Menopausal symptom triggers can vary from person to person. Be observant and make a mental note (or jot down) what your triggers are.
Don’t forget the basics. Going through menopause doesn’t require your doctor (or an IPad app) to remind you to never forget the basics. Trying to keep yourself healthy while going through menopause is still undoubtedly the most essential part of your armamentarium against it. Good nutrition will almost always get you through menopause smoothly.

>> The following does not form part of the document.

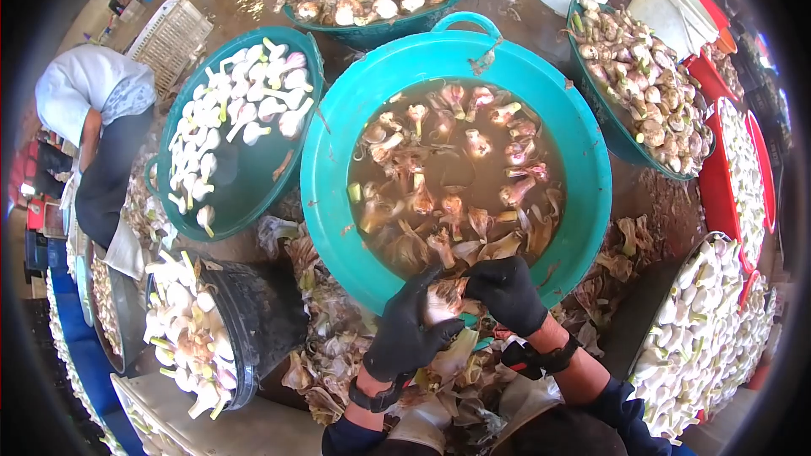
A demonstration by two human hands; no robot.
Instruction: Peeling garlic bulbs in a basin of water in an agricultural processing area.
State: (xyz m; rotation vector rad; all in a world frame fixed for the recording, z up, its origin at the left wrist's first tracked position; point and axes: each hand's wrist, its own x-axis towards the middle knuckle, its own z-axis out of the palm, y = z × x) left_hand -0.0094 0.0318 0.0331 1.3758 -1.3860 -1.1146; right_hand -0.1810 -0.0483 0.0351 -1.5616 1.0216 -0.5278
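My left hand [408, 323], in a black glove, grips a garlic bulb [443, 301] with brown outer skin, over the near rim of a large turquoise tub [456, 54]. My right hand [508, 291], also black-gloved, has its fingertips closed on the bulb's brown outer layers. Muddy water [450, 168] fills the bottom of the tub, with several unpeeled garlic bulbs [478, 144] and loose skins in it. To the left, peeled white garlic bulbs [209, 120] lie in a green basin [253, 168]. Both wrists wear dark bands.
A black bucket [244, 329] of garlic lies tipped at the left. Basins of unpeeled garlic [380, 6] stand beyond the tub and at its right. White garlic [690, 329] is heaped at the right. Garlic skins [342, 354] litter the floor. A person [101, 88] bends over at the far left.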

Load up on the following, will you?
- Minerals – especially calcium, iron and magnesium
- Fibre – eat plenty of fresh vegetables and fruits (preferably those that are organic)
- Water – hydration is important regardless if you’re experiencing menopause or not
- A healthy diet low in sugars, starches and rich in quality protein and fats
Note: Going through menopause doesn’t permit you to shovel anything you like into your mouth. Avoid processed foods and choose your fats wisely. Checkout our article on fats to know more.
Exercise. You neglected this one didn’t you? Exercise stabilises your circulation, improves your mood and releases your anxieties and stress about menopause. Not to mention it keeps you in shape.
Try mixing these types of exercises up: resistance exercise, cardiovascular exercise and stretching exercises.
- Berek, Jonathan S., and Emil Novak. Berek & Novak’s Gynaecology. Philadelphia: Wolters Kluwer Health/Lippincott Williams & Wilkins, 2012. Print.
- Krapp, Kristine M., and Jacqueline L. Longe. The Gale Encyclopaedia of Alternative Medicine. Detroit: Gale Group, 2001. Print.
- Smith, Kathy, and Robert Miller. Kathy Smith’s Moving through Menopause: The Complete Program for Exercise, Nutrition, and Total Wellness. New York, NY: Warner Books, 2002. Print.
- Lee, John R., and Virginia Hopkins. What Your Doctor May Not Tell You about Menopause: The Breakthrough Book on Natural Progesterone. New York, NY: Warner Books, 1996. Print.